Since November 2017, we have been trying to sell our old house. At that time we bought a new house and made a deal that we thought was going to make a quick and easy sale of our old house. Fast forward to today and we still own both properties and we are struggling to complete a sale. Needless to say, this has been stressful for us.
Long story short, there have been countless delays of various reasons. Yesterday was supposed to be our closing date, for reasons that I’m still not completely clear on, it didn’t happen. This lead to an anger-fueled emotional breakdown that I have not had for quite some time. Both of us were at our lowest and darkest places.

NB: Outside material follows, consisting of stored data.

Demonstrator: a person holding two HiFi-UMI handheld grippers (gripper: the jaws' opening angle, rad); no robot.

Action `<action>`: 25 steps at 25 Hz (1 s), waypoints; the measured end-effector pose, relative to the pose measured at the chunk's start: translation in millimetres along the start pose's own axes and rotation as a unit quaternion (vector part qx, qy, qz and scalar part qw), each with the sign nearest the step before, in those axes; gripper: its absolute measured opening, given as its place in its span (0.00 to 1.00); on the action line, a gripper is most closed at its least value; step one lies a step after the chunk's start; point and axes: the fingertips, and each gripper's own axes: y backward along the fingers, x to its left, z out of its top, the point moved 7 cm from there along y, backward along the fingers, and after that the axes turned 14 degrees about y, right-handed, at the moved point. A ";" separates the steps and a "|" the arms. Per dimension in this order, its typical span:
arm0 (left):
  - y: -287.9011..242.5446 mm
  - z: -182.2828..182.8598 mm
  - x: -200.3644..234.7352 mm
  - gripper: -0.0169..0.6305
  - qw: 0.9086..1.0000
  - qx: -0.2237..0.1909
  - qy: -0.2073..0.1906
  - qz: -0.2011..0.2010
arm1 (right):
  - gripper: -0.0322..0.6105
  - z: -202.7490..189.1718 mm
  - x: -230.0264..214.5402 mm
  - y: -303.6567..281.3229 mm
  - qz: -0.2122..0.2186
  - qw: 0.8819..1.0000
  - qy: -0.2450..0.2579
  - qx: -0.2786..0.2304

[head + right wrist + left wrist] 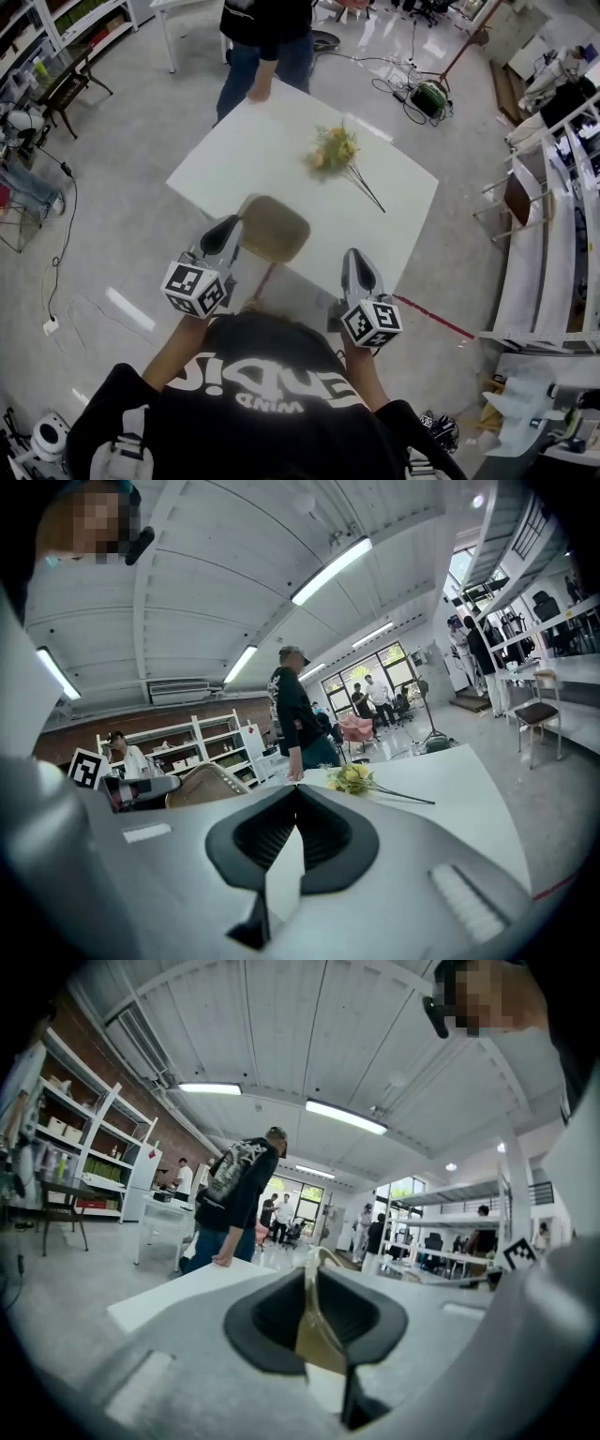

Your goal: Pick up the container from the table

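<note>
The container [274, 228] is a brownish, see-through tray with rounded corners. It hangs over the near left edge of the white table [272, 131]. My left gripper [234, 225] is shut on its left rim. In the left gripper view the thin amber wall of the container [319, 1330] stands edge-on, pinched between the dark jaws of the left gripper [314, 1274]. My right gripper [357, 258] is to the right, by the table's near edge, shut with nothing in it. In the right gripper view the jaws of the right gripper [296, 794] meet, and the container [202, 785] shows at the left.
A bunch of yellow flowers [336, 150] with long stems lies in the middle of the table; it also shows as flowers [354, 777] ahead of the right gripper. A person [267, 37] stands at the far side with a hand on the tabletop. Shelving and cables ring the floor.
</note>
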 end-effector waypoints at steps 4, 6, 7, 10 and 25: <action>6.7 -0.6 1.1 0.09 1.000 -0.004 0.000 0.006 | 0.05 -2.0 5.5 5.3 0.002 1.000 0.003 -0.002; 9.9 -0.5 0.9 0.09 1.000 -0.006 0.001 0.007 | 0.05 -2.2 8.6 7.0 0.003 1.000 0.003 -0.003; 11.4 -0.7 0.8 0.09 1.000 -0.006 0.001 0.007 | 0.05 -2.6 9.9 7.5 0.004 1.000 0.003 -0.004; 15.5 -2.4 0.8 0.09 1.000 -0.006 0.004 0.009 | 0.05 -4.1 13.5 8.4 0.006 1.000 0.003 -0.004; 27.1 -1.7 -0.8 0.09 1.000 -0.009 0.013 0.009 | 0.05 -7.4 32.0 12.6 0.012 1.000 0.011 0.001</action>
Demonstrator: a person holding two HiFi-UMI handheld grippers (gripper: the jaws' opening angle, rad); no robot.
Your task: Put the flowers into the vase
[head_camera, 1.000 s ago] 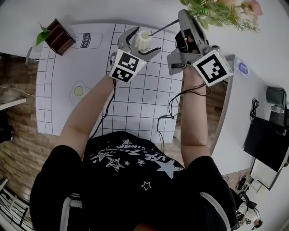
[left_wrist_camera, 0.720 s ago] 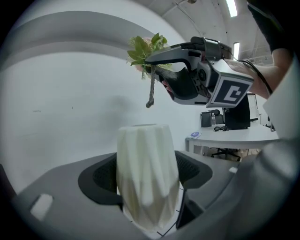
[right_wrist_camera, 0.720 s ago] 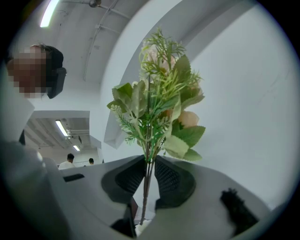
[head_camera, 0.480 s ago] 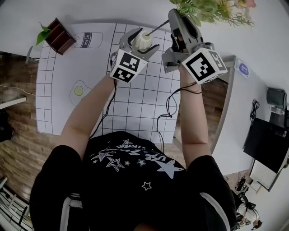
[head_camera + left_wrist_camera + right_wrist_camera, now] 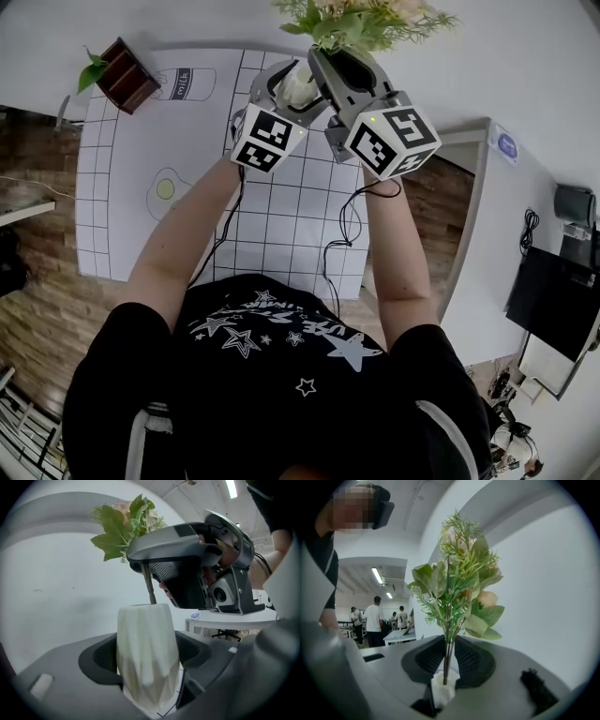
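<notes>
A white faceted vase (image 5: 146, 656) stands on the gridded mat (image 5: 281, 225) between the pads of my left gripper (image 5: 289, 94). Its jaws have just been closing and now press on the vase's sides. My right gripper (image 5: 446, 660) is shut on the thin stems (image 5: 446, 651) of a bunch of pink flowers with green leaves (image 5: 457, 588). It holds them upright right above the vase (image 5: 442, 692). In the left gripper view the stem's (image 5: 149, 585) lower end reaches the vase's mouth. In the head view the flowers (image 5: 361, 19) hide part of the vase (image 5: 298, 84).
A brown wooden box with a green plant (image 5: 122, 75) stands at the mat's far left corner. Drawings of a milk carton (image 5: 185, 82) and a fried egg (image 5: 166, 187) are printed on the mat. A white desk (image 5: 506, 197) lies to the right. People (image 5: 375, 616) stand in the background.
My right gripper has moved left and down with the flowers, from the right of the vase to straight above it. The left jaws have closed in on the vase.
</notes>
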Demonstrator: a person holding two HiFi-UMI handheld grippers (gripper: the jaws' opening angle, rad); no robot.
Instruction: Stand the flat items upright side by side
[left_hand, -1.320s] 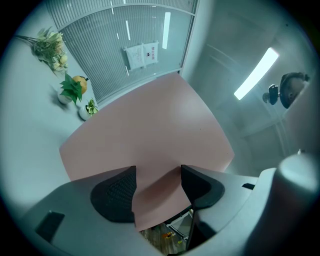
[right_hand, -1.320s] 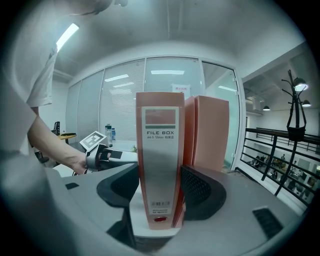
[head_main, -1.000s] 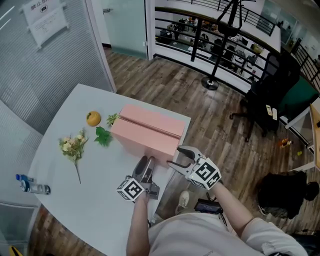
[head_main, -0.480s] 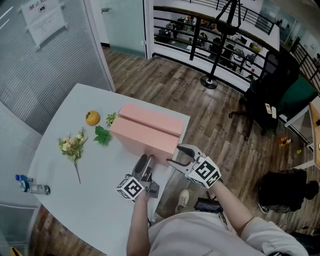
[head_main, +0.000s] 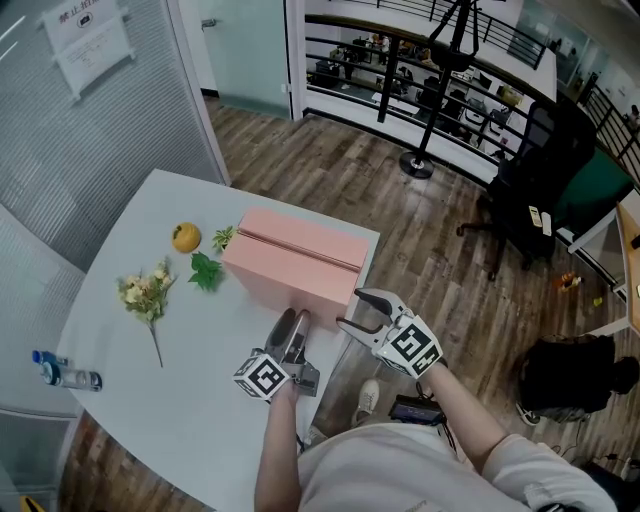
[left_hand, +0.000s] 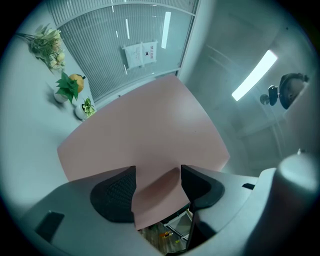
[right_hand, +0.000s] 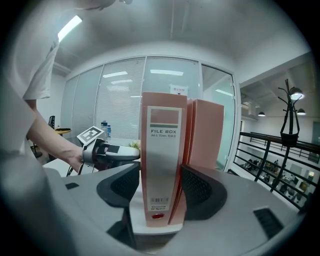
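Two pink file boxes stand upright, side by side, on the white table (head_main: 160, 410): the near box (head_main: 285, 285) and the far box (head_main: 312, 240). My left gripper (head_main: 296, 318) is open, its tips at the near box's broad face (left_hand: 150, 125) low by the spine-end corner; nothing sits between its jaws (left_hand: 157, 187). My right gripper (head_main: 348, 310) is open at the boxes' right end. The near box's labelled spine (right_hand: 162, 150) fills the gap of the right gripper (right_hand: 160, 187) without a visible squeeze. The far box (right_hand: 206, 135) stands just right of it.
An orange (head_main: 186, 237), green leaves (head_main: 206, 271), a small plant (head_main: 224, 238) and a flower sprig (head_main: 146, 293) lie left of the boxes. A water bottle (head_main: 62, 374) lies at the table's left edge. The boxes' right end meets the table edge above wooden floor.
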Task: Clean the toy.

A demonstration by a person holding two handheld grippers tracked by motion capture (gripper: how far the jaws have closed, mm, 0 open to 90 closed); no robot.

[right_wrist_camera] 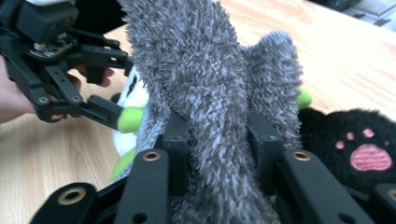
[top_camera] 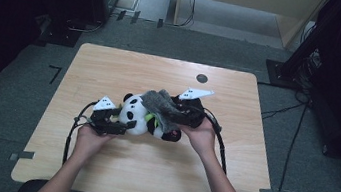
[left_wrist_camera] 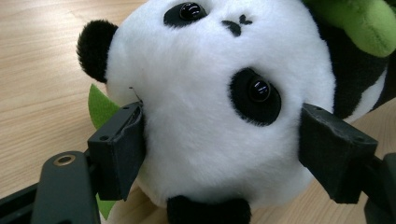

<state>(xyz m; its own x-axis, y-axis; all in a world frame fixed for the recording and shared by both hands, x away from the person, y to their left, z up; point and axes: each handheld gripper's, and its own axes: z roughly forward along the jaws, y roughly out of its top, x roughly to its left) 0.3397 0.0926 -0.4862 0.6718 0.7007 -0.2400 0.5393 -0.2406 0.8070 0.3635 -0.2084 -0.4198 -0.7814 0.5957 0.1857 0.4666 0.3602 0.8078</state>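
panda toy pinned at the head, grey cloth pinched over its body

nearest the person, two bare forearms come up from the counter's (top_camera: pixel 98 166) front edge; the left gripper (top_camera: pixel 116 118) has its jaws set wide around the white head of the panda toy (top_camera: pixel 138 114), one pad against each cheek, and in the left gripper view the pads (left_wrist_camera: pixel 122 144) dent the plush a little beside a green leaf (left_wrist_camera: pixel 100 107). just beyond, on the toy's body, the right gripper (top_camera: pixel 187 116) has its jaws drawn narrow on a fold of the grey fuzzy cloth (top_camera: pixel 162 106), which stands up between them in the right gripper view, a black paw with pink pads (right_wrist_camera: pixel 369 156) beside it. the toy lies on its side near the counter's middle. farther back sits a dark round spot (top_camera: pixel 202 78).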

But, we did survive the night and now we need a fresh new outlook. What we have been doing before hasn’t worked. I’m typing this up in hopes of purging out that negativity that has been trapped inside and refocusing on what I want. I’m putting it out into the universe that I’m ready for something new. I’m open and I’m receptive for what I need to do.
I need to focus on my priorities. First and foremost, I need this house to be sold. Secondly, I need enough money to pay off our credit card debt. Lastly, any extra funds will be used to pay back my Mom who has been beyond generous in her help to get to this point.
I don’t want to blame others anymore. I just want to move forward. I want to be rid of this house and start going down this new path that has been placed in front of us. I want to be free of the pain and negativity of the last few days. In writing this I am exorcizing it all out of me, I don’t need this anger anymore. I accept what has come before and I am ready for the change.